Ese contrato social esta agotado.
Como pyme, sufro todos los meses con el pago de IVA cuando no me han pagado las facturas y todos años pago el mismo 17% que los bancos o el retail.
Pero, he aqui lo increíble, empresas como la mía, da el 80% del trabajo pero ellos tienen el 80% de las ganacias. El 80-20, pero al revés.

Como dice un viejo refrán, la mejor educación es la que da tu familia. Pero a veces, esa familia esta complicada. El Estado, que somos todos nosotros, debe dar educación de calidad para nivelar la cancha entre los que tuvieron la suerte de crecer en una con pasto y los que chutearon en la de tierra.
No es que el lucro per se provoque una debacle del sistema.

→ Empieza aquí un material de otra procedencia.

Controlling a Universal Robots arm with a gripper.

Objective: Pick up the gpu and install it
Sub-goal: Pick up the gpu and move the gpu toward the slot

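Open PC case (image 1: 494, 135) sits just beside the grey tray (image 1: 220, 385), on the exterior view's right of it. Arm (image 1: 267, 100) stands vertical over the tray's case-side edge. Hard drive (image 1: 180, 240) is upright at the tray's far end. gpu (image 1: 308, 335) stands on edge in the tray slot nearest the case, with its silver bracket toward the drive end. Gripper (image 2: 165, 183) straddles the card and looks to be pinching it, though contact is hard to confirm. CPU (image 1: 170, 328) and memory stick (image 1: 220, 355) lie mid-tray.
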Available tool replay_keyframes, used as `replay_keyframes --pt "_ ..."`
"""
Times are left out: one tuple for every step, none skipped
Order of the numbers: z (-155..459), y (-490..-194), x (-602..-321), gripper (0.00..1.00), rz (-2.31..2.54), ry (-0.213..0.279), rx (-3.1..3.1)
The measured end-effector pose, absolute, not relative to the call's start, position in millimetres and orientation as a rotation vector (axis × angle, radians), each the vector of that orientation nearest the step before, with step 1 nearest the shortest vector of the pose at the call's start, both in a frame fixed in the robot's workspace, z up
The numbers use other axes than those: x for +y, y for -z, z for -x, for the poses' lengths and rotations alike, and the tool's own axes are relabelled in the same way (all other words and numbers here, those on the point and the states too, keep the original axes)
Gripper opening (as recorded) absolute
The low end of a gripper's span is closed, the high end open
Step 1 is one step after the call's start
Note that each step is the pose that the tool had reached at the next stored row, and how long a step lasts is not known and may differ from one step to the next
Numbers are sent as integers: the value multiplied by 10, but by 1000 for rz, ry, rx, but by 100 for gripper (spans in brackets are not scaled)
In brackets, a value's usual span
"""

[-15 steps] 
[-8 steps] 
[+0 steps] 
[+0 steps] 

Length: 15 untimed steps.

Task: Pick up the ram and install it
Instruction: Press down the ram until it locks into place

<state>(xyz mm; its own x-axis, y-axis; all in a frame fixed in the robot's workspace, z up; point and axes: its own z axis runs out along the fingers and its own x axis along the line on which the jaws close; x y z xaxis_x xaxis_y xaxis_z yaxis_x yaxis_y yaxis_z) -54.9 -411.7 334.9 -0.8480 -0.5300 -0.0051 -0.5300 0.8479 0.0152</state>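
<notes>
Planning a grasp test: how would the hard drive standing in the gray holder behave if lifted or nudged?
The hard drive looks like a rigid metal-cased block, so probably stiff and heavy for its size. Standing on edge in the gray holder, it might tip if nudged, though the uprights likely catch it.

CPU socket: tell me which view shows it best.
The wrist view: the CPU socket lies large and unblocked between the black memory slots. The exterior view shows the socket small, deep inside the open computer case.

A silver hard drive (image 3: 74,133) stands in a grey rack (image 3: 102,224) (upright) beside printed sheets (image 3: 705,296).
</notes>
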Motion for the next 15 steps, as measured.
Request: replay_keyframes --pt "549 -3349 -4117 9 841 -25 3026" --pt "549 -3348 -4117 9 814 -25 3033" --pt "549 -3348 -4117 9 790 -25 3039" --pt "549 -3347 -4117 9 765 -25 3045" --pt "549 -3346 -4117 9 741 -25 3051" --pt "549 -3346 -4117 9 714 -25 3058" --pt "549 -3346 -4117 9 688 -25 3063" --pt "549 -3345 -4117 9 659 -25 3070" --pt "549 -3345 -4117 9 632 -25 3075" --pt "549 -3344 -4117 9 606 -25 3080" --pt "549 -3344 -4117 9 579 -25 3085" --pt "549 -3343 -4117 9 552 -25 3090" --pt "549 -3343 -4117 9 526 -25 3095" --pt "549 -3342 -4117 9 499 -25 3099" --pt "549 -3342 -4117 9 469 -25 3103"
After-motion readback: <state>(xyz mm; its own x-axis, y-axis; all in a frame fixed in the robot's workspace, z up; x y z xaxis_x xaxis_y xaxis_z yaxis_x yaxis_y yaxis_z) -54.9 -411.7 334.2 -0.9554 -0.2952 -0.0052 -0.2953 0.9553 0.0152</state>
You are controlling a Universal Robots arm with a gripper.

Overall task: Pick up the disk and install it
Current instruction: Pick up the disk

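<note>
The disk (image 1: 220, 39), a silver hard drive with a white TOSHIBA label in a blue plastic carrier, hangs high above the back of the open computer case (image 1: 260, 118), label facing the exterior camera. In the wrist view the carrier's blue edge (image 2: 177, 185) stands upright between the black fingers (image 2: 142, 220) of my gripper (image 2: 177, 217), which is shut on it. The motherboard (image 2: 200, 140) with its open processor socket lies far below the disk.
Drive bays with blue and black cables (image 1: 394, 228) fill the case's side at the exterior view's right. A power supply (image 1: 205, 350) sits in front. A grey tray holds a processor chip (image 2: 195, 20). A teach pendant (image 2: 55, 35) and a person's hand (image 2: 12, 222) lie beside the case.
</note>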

Es, esencialmente, que cuando el foco de un servicio social -como la educación primaria, secundaria y terciaria- no está enfocado en tener las mayores ganacias posibles, está demostrado que los resultados son plausiblemente mejores.
Si Domingo Faustino Sarmiento la tenía clara en 1850 -lean Educación Popular- y Pedro Aguirre Cerda en 1938 -Gobernar es Educar- realmente no entiendo que hayan algunos que todavia la cuestionen como la mejor herramienta de movilidad social. O quizás ahí estriba la crítica: quieren mantener el status quo del patrón de fundo.

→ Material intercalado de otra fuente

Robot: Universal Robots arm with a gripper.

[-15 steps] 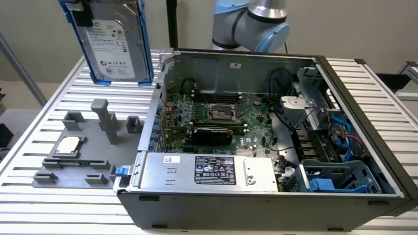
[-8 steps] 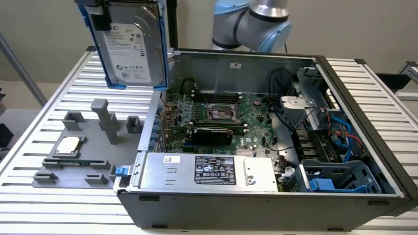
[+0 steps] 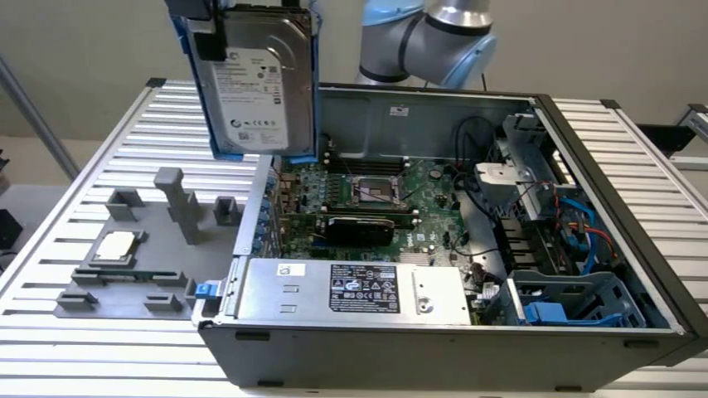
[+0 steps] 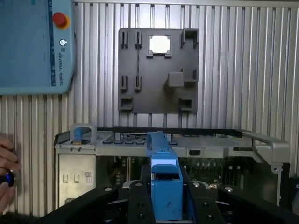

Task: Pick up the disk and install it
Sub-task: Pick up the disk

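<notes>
The gripper [image 4: 166,198] is closed on the disk [image 3: 257,87], with a black finger pressed to each side of its blue carrier rail. The exterior view shows the disk hanging upright in the air, white label toward the camera. It is high above the wall of the open computer case [image 3: 443,356] that lies toward the exterior view's left. The wrist view shows the same disk edge-on, as a blue rail running out over the case.

The wrist view also takes in a teach pendant [image 4: 28,46] lying on the slatted worktop [image 3: 66,348] and a person's hand [image 4: 7,172] at the picture's edge. The exterior view adds the arm [image 3: 443,37] behind the case.

Inside the case lie the motherboard [image 3: 376,195], a silver box with a black label [image 3: 343,290] along the near wall, and a blue drive cage [image 3: 564,303] in the near corner. Beside the case, a grey fixture plate [image 3: 122,274] carries a small CPU chip [image 3: 116,246].
</notes>
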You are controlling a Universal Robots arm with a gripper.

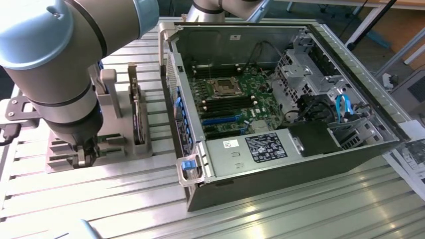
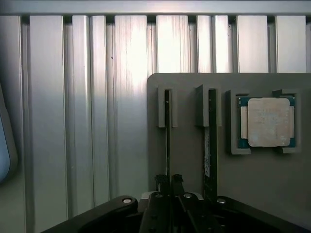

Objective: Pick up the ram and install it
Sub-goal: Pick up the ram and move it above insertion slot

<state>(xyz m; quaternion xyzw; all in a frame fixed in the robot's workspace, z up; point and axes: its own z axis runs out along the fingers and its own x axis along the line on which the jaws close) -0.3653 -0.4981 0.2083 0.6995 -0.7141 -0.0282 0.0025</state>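
A ribbed aluminium counter (image 1: 279, 214) carries a grey holder (image 2: 187, 155) and, at the exterior view's right, an open computer case (image 1: 345, 50). The claw (image 2: 169, 180) is clenched on the ram (image 2: 167, 131), which stands on edge in its holder slot. Just beside it are a second stick (image 2: 212, 141) and a processor (image 2: 268, 121). Papers (image 1: 413, 159) lie past the case.

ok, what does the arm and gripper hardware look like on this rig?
The arm has fat, round silver-grey links, pale blue joint caps and black seam rings. A dark bracket juts out near the wrist, with a black cable beside it. The gripper has a matt black body with small silver screw heads and two narrow black fingers.
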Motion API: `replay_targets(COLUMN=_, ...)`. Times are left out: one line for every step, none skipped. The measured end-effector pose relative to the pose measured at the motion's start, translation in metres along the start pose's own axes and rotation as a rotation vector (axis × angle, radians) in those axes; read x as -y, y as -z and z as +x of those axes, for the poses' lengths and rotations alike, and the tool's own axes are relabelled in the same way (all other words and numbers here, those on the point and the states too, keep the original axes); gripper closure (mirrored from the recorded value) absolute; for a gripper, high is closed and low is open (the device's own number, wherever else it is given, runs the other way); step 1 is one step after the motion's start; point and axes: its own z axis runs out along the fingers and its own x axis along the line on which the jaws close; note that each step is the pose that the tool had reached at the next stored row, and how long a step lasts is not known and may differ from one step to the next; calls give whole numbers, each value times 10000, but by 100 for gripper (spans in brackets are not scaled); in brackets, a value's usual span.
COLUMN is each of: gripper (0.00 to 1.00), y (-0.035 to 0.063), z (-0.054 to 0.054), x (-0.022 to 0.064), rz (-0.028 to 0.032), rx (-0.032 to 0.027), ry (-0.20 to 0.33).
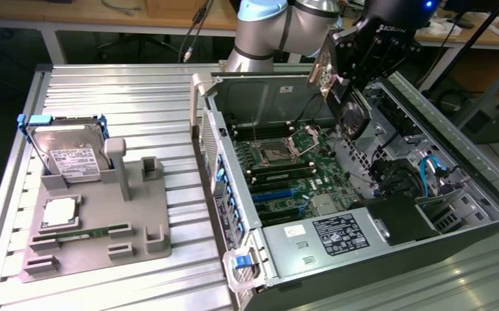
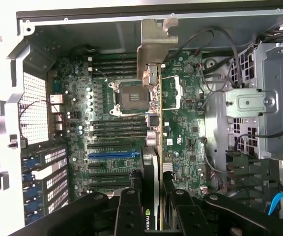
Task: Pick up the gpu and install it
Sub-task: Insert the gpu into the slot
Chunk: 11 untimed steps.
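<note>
Ribbed metal counter [image 1: 120,97], lab benches behind. On it sit an open computer case [image 1: 267,97] lying on its side and a grey fixture tray [image 1: 102,249] towards the exterior view's left.

Jaws: clenched on the gpu [image 1: 350,115], gripping it across its faces near one end. The card hangs edge-down above the case interior, clear of the motherboard [image 1: 293,175]. In the wrist view the gpu [image 2: 150,169] is seen edge-on, with its silver end bracket [image 2: 156,42] nearest the case's far wall [image 2: 82,34].

Step in hand, as I judge it: carrying the card over the board towards an expansion slot. Notes for doing it well:
- keep the card plumb and its long edge parallel to the blue slot [image 2: 113,154]. In the wrist view the card line looks offset from that slot, to the side of the drive cage [image 2: 259,98].
- the bracket must meet the rear opening, not ride on the wall.
- loose black cables near the drive cage could snag the card.
- grip is at one end, so any tilt would be worst at the bracket end.

Contents:
- case: motherboard with an empty CPU socket [image 1: 277,153], a labelled power supply [image 1: 340,233], drive cage, blue cable [image 1: 428,170].
- tray: hard drive [image 1: 68,149] standing upright in its holder, a processor chip [image 1: 59,212] lying flat, a narrow memory stick [image 1: 85,232] on edge in a groove. Other tray holders stand unfilled.
</note>
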Motion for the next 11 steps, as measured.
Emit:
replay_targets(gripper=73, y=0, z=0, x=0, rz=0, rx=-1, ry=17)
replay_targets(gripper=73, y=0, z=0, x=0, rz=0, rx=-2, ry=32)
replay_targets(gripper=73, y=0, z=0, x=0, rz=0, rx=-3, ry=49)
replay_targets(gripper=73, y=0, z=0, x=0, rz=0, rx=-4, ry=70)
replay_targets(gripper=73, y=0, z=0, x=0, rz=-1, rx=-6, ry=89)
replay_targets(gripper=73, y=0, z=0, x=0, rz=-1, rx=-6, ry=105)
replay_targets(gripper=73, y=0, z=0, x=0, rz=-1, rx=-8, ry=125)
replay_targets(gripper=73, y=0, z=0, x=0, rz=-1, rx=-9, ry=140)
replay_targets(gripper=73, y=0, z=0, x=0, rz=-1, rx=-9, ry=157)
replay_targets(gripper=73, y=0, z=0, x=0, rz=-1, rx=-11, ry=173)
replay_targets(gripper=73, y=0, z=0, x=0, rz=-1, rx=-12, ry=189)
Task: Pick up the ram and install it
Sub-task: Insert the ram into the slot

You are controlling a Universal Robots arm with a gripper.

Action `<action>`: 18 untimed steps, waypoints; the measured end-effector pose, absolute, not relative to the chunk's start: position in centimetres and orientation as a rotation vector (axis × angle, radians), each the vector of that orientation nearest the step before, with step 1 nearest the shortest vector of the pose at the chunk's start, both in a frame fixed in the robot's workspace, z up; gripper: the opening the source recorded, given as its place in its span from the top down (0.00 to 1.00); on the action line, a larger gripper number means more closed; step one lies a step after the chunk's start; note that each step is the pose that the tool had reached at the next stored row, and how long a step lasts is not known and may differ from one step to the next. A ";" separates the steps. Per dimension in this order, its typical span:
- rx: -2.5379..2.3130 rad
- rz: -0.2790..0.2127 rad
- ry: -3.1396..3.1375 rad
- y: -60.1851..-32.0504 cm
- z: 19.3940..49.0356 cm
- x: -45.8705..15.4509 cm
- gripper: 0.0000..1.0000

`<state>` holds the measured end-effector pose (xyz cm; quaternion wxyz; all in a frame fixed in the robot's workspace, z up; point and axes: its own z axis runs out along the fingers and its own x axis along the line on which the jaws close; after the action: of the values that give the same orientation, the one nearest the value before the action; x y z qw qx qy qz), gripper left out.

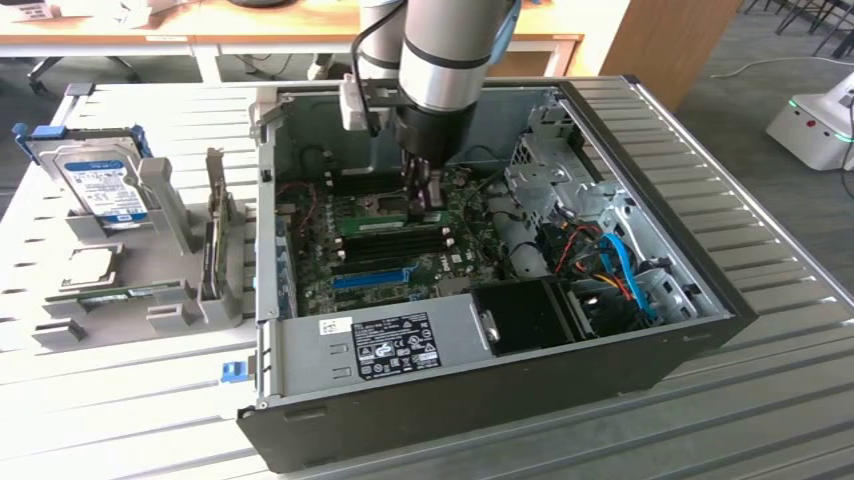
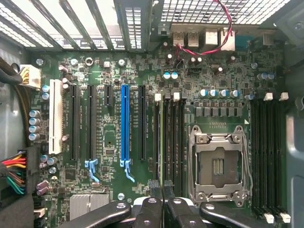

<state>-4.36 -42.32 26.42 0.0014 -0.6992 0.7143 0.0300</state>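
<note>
A green ram [image 1: 387, 226] stands on edge in the memory slots beside the CPU socket, inside the open computer case [image 1: 694, 300]. My gripper [image 1: 430, 205] reaches down into the case and sits right over one end of that ram, touching or almost touching it. In the wrist view my gripper [image 2: 161, 184] is shut, its black fingertips [image 2: 154, 187] pressed together with nothing visible between them, just above the end of the black memory slots [image 2: 170, 137]. A second ram [image 1: 127, 293] lies in the grey holder outside the case.
The blue slot [image 2: 125, 123] and the open CPU socket [image 2: 218, 164] flank the memory slots. Cables and a fan [image 1: 534, 315] fill the case's front corner. The grey holder [image 1: 160, 320] at the exterior view's left carries a hard drive [image 1: 107, 185] and an upright card [image 1: 214, 235].
</note>
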 end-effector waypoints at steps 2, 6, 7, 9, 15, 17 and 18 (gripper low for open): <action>-2.195 0.094 2.242 -42.3 26.4 -4.2 0.88; -2.195 0.094 2.242 -42.3 26.3 -4.0 0.88; -2.195 0.094 2.242 -42.3 26.3 -4.0 0.88; -2.195 0.094 2.242 -42.3 26.3 -4.0 0.88; -2.195 0.094 2.242 -42.3 25.6 -4.0 0.88; -2.195 0.094 2.242 -42.3 25.0 -4.0 0.88; -2.195 0.094 2.242 -42.3 24.8 -4.0 0.88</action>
<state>-4.01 -42.32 24.84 0.0015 -0.6993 0.7142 0.0299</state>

El desconento actual no pasa simplemente por la tasa de crecimiento, cifras macro o inversión extranjera. ¿Se acordarán los economistas de lo que es teoría de precios? ¿O creían que haciendo politicas habitacionales de crear bolsones perisféricos no era crear una bomba de tiempo?
Criminalizar las protestas, con miles de formalizados, mientras que los ladrones de corbata y trajes de dos piezas andan libres como Pedro por su casa, calienta la sangre.


La clase politica, está en una crisis de representatividad. Sean de la UDI o Comunistas, el ciudadano a pie no confia. Pero eso será para otro comentario.